** Opening RECORDED INFORMATION block **

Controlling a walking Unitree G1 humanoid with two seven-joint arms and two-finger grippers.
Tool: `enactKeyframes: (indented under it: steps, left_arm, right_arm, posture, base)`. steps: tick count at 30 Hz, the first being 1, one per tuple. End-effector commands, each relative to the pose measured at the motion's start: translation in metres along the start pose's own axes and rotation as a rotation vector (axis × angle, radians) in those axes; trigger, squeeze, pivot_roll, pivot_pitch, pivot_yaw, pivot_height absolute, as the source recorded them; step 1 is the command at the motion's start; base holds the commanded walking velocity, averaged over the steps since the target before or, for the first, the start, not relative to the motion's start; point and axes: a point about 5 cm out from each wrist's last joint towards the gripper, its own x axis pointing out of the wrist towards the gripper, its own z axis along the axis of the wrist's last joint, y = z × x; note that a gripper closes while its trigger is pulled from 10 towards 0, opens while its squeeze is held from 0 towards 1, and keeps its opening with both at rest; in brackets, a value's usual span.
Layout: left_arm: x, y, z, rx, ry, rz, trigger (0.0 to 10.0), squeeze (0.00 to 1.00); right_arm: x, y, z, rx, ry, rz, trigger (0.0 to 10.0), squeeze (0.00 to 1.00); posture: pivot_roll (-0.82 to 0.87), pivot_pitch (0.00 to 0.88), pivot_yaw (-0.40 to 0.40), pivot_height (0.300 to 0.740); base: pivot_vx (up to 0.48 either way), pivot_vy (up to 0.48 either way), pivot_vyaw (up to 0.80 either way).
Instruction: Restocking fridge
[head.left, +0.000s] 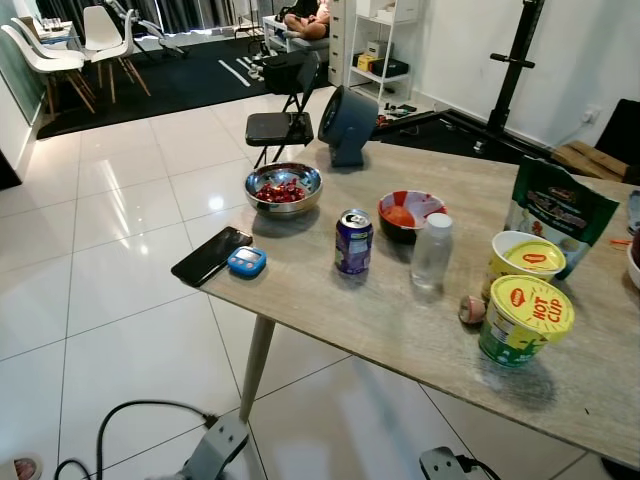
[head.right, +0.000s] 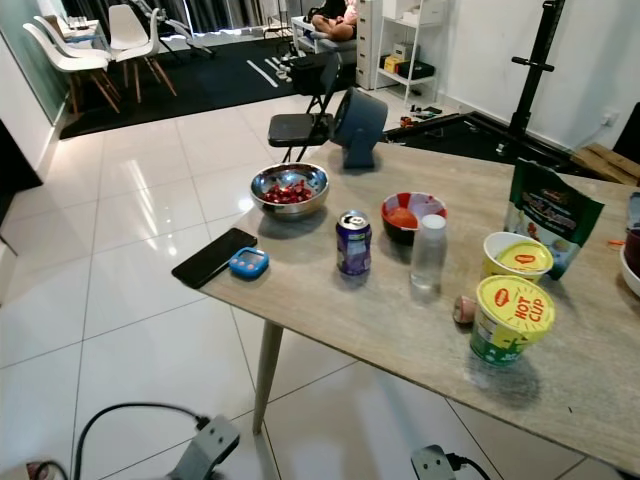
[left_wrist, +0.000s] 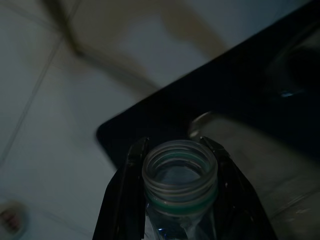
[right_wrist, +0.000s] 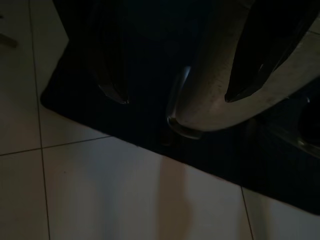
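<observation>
Two silver-grey arms, black cable looping off the left one; long, glossy black gripper fingers, tapering to rounded tips.

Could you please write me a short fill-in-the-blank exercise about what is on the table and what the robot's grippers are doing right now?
1. The left gripper is shut on an uncapped plastic ____.
2. On the table, the purple can stands between the clear bottle and the black ____.
3. The steel bowl holds food of a ____ colour.
4. The right gripper hangs with its fingers ____.

Missing words: bottle; phone; red; open
</observation>
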Motion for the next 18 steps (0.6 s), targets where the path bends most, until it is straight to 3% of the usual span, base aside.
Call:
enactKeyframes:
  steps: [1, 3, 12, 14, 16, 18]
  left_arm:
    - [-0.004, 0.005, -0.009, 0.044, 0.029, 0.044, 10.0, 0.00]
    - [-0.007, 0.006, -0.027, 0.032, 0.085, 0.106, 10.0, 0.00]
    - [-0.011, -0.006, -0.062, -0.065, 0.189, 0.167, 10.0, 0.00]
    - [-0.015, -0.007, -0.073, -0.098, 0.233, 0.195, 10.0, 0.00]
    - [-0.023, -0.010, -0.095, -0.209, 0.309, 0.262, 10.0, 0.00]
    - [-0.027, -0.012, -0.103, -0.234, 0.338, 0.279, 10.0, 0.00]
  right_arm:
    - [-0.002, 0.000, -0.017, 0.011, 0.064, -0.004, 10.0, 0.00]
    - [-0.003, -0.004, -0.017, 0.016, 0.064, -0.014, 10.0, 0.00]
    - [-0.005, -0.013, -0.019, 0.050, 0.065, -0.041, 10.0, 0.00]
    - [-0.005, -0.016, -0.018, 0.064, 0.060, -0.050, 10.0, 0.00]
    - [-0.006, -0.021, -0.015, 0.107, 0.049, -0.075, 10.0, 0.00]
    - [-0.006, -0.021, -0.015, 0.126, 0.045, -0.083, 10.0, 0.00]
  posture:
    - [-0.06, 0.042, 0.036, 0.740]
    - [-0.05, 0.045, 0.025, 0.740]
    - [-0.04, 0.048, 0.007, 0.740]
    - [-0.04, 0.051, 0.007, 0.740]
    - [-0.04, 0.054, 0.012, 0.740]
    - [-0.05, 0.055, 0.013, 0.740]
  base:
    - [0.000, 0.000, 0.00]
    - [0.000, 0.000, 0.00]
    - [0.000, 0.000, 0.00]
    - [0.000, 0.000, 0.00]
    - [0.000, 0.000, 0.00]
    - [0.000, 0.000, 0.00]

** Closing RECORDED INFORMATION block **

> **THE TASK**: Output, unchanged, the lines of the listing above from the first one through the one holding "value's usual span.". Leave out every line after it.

> **FINISHED TASK**:
Controlling a walking Unitree G1 humanoid with two seven-joint arms and two-finger grippers.
Tool: `enactKeyframes: (indented under it: steps, left_arm, right_arm, posture, base)`. steps: tick count at 30 Hz, the first being 1, one per tuple. End-effector commands, each relative to the pose measured at the motion's start: translation in metres along the start pose's own axes and rotation as a rotation vector (axis × angle, radians) in those axes; trigger, squeeze, pivot_roll, pivot_pitch, pivot_yaw, pivot_height absolute, as the source recorded them; step 1 is the command at the motion's start; base holds the commanded walking velocity, averaged over the steps since the target before or, for the first, the start, not relative to the motion's start; point and axes: a point about 5 cm out from each wrist's last joint towards the gripper, its own x axis pointing out of the wrist towards the gripper, its own z axis along the axis of the wrist's last joint, y = z × x; note that a gripper closes while its trigger is pulled from 10 towards 0, opens while its squeeze is held from 0 towards 1, and keeps its opening with both at rest; in brackets, a value's usual span.

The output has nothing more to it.